What you have to do: Transcribe the data that follows precisely, omitting nothing.

(Stored items)
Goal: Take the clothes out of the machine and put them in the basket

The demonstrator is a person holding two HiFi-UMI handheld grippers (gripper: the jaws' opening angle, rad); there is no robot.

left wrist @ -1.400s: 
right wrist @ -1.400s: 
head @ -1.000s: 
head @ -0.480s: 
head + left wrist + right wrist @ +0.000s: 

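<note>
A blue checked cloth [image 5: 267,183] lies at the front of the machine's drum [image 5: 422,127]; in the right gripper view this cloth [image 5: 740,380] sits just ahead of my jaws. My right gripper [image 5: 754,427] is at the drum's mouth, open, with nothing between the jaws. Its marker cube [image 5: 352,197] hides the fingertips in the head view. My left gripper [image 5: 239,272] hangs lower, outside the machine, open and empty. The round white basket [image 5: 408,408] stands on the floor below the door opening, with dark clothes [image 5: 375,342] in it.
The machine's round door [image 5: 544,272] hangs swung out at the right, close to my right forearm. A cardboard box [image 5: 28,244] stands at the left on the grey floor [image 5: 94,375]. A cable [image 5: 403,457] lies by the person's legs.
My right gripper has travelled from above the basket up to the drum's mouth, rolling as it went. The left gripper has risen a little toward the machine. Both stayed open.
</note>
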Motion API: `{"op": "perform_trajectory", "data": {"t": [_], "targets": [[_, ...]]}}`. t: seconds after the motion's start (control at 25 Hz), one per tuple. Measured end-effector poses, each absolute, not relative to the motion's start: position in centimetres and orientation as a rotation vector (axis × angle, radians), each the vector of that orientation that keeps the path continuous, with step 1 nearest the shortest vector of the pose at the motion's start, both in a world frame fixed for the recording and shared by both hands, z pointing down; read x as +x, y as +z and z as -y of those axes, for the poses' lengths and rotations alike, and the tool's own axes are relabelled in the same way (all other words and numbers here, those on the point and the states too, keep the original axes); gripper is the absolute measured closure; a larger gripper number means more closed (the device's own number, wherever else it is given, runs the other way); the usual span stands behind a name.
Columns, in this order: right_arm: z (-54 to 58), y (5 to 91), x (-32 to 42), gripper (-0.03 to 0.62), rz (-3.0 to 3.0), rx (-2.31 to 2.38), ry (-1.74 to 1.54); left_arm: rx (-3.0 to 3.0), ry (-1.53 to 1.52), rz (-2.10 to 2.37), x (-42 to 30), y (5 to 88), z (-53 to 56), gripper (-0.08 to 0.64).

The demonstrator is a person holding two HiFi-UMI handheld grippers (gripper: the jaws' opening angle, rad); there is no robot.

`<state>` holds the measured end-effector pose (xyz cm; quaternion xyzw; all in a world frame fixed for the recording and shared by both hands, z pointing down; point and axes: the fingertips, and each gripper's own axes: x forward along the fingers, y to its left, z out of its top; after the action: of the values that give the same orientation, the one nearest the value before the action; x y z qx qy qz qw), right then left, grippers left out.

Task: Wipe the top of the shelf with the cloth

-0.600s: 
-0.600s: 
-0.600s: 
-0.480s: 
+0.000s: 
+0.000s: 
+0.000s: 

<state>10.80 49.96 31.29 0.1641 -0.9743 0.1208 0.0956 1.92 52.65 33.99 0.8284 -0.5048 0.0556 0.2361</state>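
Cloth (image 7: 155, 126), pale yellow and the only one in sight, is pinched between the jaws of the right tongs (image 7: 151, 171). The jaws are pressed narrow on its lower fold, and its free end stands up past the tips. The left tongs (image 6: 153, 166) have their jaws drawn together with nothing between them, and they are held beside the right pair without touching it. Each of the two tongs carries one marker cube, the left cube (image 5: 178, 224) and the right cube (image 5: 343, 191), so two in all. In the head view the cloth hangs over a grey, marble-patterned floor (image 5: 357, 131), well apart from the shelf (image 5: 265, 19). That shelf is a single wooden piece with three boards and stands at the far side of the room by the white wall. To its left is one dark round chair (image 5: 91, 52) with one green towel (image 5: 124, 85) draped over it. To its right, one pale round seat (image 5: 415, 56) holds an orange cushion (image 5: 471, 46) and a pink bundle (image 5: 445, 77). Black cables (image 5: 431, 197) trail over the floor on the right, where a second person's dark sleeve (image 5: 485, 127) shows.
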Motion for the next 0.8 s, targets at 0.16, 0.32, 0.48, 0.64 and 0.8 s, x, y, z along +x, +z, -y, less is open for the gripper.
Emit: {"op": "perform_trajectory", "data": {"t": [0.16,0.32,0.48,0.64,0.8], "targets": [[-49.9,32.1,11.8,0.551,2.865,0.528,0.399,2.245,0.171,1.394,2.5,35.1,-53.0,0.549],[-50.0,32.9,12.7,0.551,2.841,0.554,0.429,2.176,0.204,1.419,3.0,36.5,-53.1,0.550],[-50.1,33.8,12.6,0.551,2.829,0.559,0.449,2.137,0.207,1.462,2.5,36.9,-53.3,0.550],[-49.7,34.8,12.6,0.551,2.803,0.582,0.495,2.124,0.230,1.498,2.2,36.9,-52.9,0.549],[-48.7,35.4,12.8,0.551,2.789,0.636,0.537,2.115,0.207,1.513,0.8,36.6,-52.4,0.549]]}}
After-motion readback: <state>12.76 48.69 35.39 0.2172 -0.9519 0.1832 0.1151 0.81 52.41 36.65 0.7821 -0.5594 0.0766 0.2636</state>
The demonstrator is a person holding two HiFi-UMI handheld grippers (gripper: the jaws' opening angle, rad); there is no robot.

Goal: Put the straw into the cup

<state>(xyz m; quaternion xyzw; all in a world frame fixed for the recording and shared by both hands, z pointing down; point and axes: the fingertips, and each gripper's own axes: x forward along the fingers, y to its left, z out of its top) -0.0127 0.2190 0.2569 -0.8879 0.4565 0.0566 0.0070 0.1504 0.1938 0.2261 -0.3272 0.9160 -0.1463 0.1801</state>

Response to the exercise:
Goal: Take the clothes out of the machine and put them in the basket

The demonstrator is a person holding two HiFi-UMI handheld grippers (gripper: the jaws' opening angle, rad); there is no robot.

left wrist @ -1.400s: 
right wrist @ -1.400s: 
head @ -1.000s: 
head @ -0.480s: 
head + left wrist + right wrist @ +0.000s: 

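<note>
A blue checked cloth [image 5: 267,183] lies at the front of the machine's drum [image 5: 422,127]; in the right gripper view this cloth [image 5: 740,380] sits just ahead of my jaws. My right gripper [image 5: 754,427] is at the drum's mouth, open, with nothing between the jaws. Its marker cube [image 5: 352,197] hides the fingertips in the head view. My left gripper [image 5: 239,272] hangs lower, outside the machine, open and empty. The round white basket [image 5: 408,408] stands on the floor below the door opening, with dark clothes [image 5: 375,342] in it.
The machine's round door [image 5: 544,272] hangs swung out at the right, close to my right forearm. A cardboard box [image 5: 28,244] stands at the left on the grey floor [image 5: 94,375]. A cable [image 5: 403,457] lies by the person's legs.
My right gripper has travelled from above the basket up to the drum's mouth, rolling as it went. The left gripper has risen a little toward the machine. Both stayed open.
</note>
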Motion API: `{"op": "perform_trajectory", "data": {"t": [_], "targets": [[_, ...]]}}`. t: seconds after the motion's start (control at 25 Hz), one per tuple. Measured end-effector poses, each absolute, not relative to the motion's start: position in centimetres and orientation as a rotation vector (axis × angle, radians), each the vector of that orientation that keeps the path continuous, with step 1 nearest the shortest vector of the pose at the motion's start, both in a world frame fixed for the recording and shared by both hands, z pointing down; read x as +x, y as +z and z as -y of those axes, for the poses' lengths and rotations alike, and the tool's own axes are relabelled in the same way (all other words and numbers here, those on the point and the states too, keep the original axes); gripper is the absolute measured closure; a larger gripper number means more closed (the device's own number, wherever else it is given, runs the other way); the usual span stands behind a name.
Columns, in this order: right_arm: z (-54 to 58), y (5 to 91), x (-32 to 42), gripper (-0.03 to 0.62), rz (-3.0 to 3.0), rx (-2.31 to 2.38), ry (-1.74 to 1.54); left_arm: rx (-3.0 to 3.0), ry (-1.53 to 1.52), rz (-2.10 to 2.37), x (-42 to 30), y (5 to 88), z (-53 to 56), gripper (-0.08 to 0.64).

The demonstrator is a person holding two HiFi-UMI handheld grippers (gripper: the jaws' opening angle, rad); there is no robot.

`<state>` holds the measured end-effector pose (xyz cm; quaternion xyzw; all in a world frame fixed for the recording and shared by both hands, z pointing down; point and axes: the fingertips, and each gripper's own axes: x forward along the fingers, y to its left, z out of its top; after the action: of the values that give the same orientation, the one nearest the value before the action; x y z qx qy qz qw), right then left, grippers left out.

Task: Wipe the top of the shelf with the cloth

-0.600s: 
-0.600s: 
-0.600s: 
-0.480s: 
+0.000s: 
+0.000s: 
+0.000s: 

<state>10.80 49.96 31.29 0.1641 -0.9743 0.1208 0.0956 1.92 52.65 33.99 0.8284 -0.5048 0.0556 0.2361</state>
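Cloth (image 7: 155, 126), pale yellow and the only one in sight, is pinched between the jaws of the right tongs (image 7: 151, 171). The jaws are pressed narrow on its lower fold, and its free end stands up past the tips. The left tongs (image 6: 153, 166) have their jaws drawn together with nothing between them, and they are held beside the right pair without touching it. Each of the two tongs carries one marker cube, the left cube (image 5: 178, 224) and the right cube (image 5: 343, 191), so two in all. In the head view the cloth hangs over a grey, marble-patterned floor (image 5: 357, 131), well apart from the shelf (image 5: 265, 19). That shelf is a single wooden piece with three boards and stands at the far side of the room by the white wall. To its left is one dark round chair (image 5: 91, 52) with one green towel (image 5: 124, 85) draped over it. To its right, one pale round seat (image 5: 415, 56) holds an orange cushion (image 5: 471, 46) and a pink bundle (image 5: 445, 77). Black cables (image 5: 431, 197) trail over the floor on the right, where a second person's dark sleeve (image 5: 485, 127) shows.
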Motion for the next 0.8 s, targets at 0.16, 0.32, 0.48, 0.64 and 0.8 s, x, y, z along +x, +z, -y, less is open for the gripper.
Emit: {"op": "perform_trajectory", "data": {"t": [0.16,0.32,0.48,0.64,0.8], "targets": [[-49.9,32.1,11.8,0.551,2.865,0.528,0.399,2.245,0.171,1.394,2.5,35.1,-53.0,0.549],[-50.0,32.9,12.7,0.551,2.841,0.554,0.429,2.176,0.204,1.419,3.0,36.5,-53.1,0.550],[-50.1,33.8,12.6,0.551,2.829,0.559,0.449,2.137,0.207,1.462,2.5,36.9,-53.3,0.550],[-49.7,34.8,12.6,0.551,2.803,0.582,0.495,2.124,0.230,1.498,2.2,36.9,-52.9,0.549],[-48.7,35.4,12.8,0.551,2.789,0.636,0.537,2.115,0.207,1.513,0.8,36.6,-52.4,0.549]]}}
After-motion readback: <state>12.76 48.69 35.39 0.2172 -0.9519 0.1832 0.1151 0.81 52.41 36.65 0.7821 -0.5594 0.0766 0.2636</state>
The demonstrator is a person holding two HiFi-UMI handheld grippers (gripper: the jaws' opening angle, rad); there is no robot.

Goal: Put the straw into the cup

<state>(xyz m; quaternion xyzw; all in a world frame fixed for the recording and shared by both hands, z pointing down; point and axes: the fingertips, and each gripper's own axes: x forward along the fingers, y to its left, z out of its top) -0.0127 0.2190 0.2569 -0.8879 0.4565 0.0566 0.0070 0.1504 0.1938 0.2261 -0.3272 0.9160 -0.1463 0.1801</state>

The output is complete, and nothing more is needed.